Is there a reason you don't want to give love a chance though? After all this time? Aren't you even a little curious?
oathshackledbird: Action (Dark-Inci)

[personal profile] oathshackledbird 2013-01-20 12:41 am (UTC)(link)
[Lancer smiles at her a little sadly and shakes his head.]

But isn't that the same thing you're telling me not to do? I don't change either and yet you tell me not to be afraid to make friends and find new family to fill my life. Why shouldn't you do the same if you want to? If the person is worth your love, they will understand and love you just as much anyway. You will have wonderful memories of them to carry on once they pass.

In a way, I guess anyone who knows and loves either of us will have the honor of never being forgotten.

[His smile brightens a little.]

Who knows? With all of the worlds that this place pulls people from someday someone like you might arrive as well. After all, I am hardly unique. Just think of all the servants who are here now.
oathshackledbird: Face (Face)

[personal profile] oathshackledbird 2013-01-20 01:18 am (UTC)(link)
Not dumb at all. There is nothing wrong with not being ready. Only you know that and there is no reason to rush especially not for people like us who have so much time.

[He tilts his head curiously at the unfamiliar name.]

Who is Aigis? Is she one of your sisters?
oathshackledbird: Say That Again (Say That Again)

[personal profile] oathshackledbird 2013-01-20 01:35 am (UTC)(link)
What was it like? Meeting her and knowing she had been made after you? How did she react to you?

[He pauses and suddenly pales.]

I'm sorry, that was rude of me. You don't have to tell me if you don't want to. I didn't mean to pry.
oathshackledbird: Say That Again (Say That Again)

[personal profile] oathshackledbird 2013-01-20 02:06 am (UTC)(link)
I would say that is exactly the definition of family. I am very happy that you were able to meet someone like her during a time it sounds like you really needed to. This may sound a little cruel because the only way for it to happen would be for her to be trapped here like us, but I hope you get to see her again someday. I'm sure it would be a great comfort to you.

Was she a lot like you?
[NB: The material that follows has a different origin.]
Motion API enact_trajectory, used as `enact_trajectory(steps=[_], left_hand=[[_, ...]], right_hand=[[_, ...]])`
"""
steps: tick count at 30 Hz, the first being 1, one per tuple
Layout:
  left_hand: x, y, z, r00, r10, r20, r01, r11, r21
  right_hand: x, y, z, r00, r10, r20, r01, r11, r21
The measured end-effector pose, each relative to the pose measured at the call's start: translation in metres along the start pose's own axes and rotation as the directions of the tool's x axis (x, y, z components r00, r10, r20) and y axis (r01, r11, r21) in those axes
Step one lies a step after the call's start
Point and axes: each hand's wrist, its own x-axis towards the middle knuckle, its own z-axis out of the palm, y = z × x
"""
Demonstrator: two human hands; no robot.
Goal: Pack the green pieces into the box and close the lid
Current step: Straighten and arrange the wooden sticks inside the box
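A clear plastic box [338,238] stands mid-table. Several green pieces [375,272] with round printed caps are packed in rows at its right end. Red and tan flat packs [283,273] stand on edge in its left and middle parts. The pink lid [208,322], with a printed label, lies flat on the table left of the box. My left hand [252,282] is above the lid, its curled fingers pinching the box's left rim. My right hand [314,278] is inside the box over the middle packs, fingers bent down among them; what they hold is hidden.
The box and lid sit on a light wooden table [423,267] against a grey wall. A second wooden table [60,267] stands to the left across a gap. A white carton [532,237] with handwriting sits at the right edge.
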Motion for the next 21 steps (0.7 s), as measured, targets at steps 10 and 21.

I know you told me once that there were similarities between the different generations, but you both had spent time living out on your owns by then. Did she seem a lot different from you because of that?
oathshackledbird: Action (Dark-Inci)

[personal profile] oathshackledbird 2013-01-20 03:02 am (UTC)(link)
And how did that make you feel? Was it easier that you were so different? I mean...

[He pauses, a look of frustration crossing his features.]

I have to admit, hearing you talk about this is one of the most interesting things I've heard in a long time. I don't know why I never asked you more about all of this before. I suppose I thought it wasn't my place to ask. But, I keep trying to imagine how it must have felt for you and I just can't. It's so far beyond anything I have ever heard before and all I can do is ask more questions in hopes that it will help me figure it out. I want to be able to show you as much understanding as you have shown me.